The second interesting aspect of Amgen is Justice Ginsburg’s subtle dig at the Supreme Court’s earlier decision in Wal-Mart Stores, Inc. v. Dukes, 131 S. Ct. 2541 (2011). Dukes considered the requirements for proving commonality under Rule 23(a). Although the Rule itself requires only that plaintiffs prove the existence of “questions of law or fact common to the class,” the Dukes majority interpreted the rule to require that plaintiffs show that a class action can generate common answers to those common questions. Justice Ginsburg dissented, arguing, inter alia, that the rule itself is explicitly limited to common questions.
In Amgen, Justice Ginsburg carried on the fight, repeatedly emphasizing that Rule 23(b)(3)’s requires only a predominance of common “questions” – with the word “questions” italicized several times. Nowhere did Justice Ginsburg discuss the need for common “answers.” And, surprisingly, her opinion was joined by two members of the Dukes majority, who were apparently unwilling to fight over the verbiage – Chief Justice Roberts and Justice Alito.
But these are mere sidebars when compared to the real significance of Amgen, which is what it portends for the fraud-on-the-market doctrine more generally. As part of its argument, Amgen and its amici challenged the empirical aspects of Basic, insisting that as a factual matter, all material information is not necessarily impounded into the price of a stock. They contended that more recent research shows that markets can be imperfectly efficient, absorbing some information quickly and other information more slowly, if at all. Therefore, they argued, the first Basic presumption – namely, that public, material information influences stock prices – needs to be reconsidered.
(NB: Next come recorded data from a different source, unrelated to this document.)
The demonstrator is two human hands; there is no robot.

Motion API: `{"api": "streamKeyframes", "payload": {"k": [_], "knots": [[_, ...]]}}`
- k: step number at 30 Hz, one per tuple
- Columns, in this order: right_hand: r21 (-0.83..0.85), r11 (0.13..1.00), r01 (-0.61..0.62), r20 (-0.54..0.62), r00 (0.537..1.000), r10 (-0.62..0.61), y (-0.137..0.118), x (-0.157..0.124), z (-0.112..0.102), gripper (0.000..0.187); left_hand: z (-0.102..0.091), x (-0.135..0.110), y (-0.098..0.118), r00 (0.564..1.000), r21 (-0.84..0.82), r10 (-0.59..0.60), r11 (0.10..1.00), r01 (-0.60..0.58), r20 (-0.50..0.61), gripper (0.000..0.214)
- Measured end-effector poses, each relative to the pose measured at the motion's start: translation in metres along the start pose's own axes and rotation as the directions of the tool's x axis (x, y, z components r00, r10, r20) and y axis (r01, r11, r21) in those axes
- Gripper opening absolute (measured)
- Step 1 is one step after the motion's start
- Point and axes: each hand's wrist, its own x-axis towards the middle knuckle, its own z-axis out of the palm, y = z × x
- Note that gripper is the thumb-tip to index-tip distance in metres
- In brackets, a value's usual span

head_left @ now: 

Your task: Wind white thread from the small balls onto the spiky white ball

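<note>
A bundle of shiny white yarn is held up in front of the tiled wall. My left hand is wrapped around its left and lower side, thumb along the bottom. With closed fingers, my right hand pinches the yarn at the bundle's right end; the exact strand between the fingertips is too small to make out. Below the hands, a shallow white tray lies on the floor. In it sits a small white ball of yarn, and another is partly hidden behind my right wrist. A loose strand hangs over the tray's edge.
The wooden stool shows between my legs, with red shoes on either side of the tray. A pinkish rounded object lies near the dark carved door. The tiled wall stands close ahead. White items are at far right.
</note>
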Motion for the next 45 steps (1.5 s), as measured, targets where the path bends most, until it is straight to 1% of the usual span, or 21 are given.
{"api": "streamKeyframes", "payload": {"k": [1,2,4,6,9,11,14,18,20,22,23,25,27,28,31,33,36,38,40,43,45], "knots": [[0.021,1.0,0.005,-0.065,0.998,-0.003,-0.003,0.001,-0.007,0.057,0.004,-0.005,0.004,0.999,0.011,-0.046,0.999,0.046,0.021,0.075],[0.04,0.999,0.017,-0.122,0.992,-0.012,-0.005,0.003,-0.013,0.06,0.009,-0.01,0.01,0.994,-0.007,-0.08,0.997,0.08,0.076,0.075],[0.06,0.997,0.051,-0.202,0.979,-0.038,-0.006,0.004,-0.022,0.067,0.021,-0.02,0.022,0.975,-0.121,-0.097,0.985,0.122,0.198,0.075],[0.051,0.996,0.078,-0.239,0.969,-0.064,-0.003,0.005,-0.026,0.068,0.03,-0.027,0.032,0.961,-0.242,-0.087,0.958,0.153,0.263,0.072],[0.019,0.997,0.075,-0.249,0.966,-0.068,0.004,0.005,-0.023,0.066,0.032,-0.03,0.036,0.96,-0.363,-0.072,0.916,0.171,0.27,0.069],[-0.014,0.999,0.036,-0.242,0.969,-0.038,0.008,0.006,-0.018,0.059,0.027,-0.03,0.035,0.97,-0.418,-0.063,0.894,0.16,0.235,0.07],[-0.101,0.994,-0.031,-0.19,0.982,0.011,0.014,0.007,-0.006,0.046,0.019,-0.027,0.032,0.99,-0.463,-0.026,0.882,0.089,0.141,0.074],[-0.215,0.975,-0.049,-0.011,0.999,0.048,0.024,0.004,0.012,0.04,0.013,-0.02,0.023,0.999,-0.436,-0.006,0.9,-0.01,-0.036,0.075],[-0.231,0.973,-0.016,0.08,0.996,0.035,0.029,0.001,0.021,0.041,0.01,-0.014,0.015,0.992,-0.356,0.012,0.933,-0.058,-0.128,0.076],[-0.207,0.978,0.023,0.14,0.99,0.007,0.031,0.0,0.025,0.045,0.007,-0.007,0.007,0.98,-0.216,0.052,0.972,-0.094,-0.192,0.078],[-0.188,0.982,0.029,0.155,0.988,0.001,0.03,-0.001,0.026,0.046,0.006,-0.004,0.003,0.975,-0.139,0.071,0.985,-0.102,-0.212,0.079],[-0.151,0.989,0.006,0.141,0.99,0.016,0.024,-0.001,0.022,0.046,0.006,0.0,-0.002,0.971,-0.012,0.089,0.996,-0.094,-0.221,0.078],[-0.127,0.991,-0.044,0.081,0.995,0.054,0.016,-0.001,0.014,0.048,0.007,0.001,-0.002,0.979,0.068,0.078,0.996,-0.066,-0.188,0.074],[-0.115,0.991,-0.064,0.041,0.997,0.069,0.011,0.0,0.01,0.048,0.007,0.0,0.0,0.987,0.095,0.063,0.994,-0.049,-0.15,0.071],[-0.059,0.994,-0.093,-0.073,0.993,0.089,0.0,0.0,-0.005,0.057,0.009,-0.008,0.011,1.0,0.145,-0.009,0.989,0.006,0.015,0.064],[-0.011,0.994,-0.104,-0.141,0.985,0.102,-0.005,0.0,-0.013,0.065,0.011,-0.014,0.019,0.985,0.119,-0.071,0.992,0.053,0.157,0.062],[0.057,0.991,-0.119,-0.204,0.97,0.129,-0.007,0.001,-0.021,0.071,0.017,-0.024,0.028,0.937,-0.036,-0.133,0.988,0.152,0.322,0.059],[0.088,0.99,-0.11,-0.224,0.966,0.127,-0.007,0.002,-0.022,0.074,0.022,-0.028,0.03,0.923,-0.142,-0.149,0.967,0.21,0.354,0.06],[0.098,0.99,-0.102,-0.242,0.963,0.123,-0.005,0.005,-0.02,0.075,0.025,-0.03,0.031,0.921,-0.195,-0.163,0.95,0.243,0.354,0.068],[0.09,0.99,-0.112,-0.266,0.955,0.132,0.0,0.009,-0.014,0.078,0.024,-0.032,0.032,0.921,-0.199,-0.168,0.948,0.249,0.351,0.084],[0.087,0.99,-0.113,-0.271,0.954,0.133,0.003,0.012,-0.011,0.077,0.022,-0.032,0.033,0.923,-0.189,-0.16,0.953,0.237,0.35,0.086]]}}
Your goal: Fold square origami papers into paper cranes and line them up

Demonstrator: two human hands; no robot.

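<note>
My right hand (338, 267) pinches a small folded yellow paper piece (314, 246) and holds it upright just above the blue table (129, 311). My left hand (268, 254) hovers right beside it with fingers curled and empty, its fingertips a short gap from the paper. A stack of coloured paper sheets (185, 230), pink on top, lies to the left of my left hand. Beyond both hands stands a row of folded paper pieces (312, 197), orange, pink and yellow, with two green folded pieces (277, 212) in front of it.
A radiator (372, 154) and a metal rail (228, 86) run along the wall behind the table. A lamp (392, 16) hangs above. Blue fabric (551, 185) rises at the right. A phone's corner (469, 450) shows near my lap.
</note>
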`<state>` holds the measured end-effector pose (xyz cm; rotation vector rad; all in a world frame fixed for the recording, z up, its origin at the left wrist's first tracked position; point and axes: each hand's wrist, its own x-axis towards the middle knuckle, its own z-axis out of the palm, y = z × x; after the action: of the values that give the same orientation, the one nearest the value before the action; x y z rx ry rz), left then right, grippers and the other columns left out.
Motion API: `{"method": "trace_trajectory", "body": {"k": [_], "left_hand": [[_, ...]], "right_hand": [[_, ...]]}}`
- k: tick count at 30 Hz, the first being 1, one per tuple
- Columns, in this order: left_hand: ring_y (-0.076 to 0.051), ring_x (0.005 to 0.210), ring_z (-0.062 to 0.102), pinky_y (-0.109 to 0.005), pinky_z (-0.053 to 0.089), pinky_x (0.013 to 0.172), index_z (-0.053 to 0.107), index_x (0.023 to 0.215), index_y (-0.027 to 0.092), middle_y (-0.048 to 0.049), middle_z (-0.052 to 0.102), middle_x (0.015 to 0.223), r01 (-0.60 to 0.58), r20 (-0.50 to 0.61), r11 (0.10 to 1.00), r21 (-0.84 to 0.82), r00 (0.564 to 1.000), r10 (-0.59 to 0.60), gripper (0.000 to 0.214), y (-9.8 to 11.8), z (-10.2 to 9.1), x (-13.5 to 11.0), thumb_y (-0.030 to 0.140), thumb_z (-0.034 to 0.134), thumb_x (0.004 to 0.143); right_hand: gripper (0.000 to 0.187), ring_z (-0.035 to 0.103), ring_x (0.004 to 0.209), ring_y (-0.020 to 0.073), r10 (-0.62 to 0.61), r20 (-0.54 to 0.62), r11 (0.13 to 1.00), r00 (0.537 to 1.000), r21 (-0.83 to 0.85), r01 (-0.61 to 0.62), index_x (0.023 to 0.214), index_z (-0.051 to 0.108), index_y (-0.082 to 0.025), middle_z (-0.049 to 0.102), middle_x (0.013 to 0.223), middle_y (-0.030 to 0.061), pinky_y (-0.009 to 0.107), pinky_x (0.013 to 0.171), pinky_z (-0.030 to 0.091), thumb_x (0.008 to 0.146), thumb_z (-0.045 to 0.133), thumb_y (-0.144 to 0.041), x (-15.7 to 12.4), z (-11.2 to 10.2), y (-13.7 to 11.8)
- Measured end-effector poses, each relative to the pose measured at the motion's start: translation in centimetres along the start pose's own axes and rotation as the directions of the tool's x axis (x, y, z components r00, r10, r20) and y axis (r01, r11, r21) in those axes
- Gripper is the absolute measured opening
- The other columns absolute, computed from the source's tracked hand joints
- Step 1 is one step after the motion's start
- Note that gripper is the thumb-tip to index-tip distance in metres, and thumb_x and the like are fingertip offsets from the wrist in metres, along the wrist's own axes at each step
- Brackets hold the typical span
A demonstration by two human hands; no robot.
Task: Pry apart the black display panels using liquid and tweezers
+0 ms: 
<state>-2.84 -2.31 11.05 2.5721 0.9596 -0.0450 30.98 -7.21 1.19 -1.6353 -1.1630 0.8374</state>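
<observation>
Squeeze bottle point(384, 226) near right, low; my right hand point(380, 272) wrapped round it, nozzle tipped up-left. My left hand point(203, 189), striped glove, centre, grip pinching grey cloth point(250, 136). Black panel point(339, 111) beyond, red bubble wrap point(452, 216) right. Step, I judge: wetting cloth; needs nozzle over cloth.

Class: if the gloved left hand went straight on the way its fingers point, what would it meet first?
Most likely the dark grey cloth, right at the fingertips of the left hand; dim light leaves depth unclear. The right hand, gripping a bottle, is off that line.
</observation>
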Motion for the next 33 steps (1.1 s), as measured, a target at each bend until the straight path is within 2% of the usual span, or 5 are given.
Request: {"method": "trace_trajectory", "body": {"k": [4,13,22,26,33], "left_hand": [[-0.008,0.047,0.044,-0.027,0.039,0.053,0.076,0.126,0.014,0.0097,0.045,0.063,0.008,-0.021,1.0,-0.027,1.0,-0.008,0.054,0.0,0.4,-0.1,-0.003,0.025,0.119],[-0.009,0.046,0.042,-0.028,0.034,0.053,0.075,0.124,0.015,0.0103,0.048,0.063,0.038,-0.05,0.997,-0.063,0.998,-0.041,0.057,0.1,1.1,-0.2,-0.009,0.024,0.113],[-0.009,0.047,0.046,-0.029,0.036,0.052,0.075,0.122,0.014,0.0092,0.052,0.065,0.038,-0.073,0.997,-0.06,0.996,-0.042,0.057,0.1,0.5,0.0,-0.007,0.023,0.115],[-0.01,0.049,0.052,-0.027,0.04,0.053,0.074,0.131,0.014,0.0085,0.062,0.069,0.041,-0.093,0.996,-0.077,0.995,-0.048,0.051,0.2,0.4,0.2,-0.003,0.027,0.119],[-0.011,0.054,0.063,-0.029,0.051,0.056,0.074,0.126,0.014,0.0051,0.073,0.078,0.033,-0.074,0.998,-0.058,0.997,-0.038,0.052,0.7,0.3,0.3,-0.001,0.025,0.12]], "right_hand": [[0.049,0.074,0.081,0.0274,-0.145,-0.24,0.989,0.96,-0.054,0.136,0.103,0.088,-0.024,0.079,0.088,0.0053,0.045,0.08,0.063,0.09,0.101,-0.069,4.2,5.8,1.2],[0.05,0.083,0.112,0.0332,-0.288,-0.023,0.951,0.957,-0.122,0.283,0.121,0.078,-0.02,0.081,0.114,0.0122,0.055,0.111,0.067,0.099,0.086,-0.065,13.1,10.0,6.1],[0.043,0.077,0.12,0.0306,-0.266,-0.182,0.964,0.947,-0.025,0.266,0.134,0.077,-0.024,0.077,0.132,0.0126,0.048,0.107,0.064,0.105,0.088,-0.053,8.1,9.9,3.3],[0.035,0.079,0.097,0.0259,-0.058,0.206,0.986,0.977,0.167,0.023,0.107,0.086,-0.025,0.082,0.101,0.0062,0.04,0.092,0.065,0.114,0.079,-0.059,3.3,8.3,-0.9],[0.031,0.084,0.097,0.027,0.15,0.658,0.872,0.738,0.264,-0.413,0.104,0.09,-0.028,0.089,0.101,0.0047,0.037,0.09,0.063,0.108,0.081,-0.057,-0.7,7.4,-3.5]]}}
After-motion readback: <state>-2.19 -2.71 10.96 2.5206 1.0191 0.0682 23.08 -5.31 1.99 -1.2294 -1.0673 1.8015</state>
All of the Justices remarked on the argument and agreed that the Amgen case did not present the proper vehicle to revisit Basic, but four went further and invited such challenges in the future. Justice Alito wrote a separate concurrence to state that it might be appropriate to reconsider Basic in light of new economic developments; Justice Thomas’s dissent – in a section joined by Justices Scalia and Kennedy – described Basic as “questionable.”
Were the Court to overrule Basic, it would represent a radical change in securities law and class actions generally. Section 10(b) actions are among the largest and most common types of class actions today, and such class actions are the primary mechanism by which investors seek and recover damages for securities fraud. Moreover, in 1995 and again in 1998, Congress revamped the laws governing private securities actions in the Private Securities Litigation Act and Securities Litigation Uniform Standards Act, but made no change to the fraud-on-the-market presumption (despite proposals that it should be legislatively overruled). Indeed, both statutes explicitly rest on the assumption that plaintiffs will continue to bring their claims as class actions, something that would be if not impossible, then considerably less probable, in the absence of the fraud-on-the-market presumption. This legislation, however, apparently leaves at least Justice Thomas unmoved; although Justice Ginsburg pointed out in her majority opinion that Congress left Basic intact after passing the PSLRA, Justice Thomas answered in dissent that “The Court retains discretion over the contours of Basic unless and until Congress sees fit to alter them.”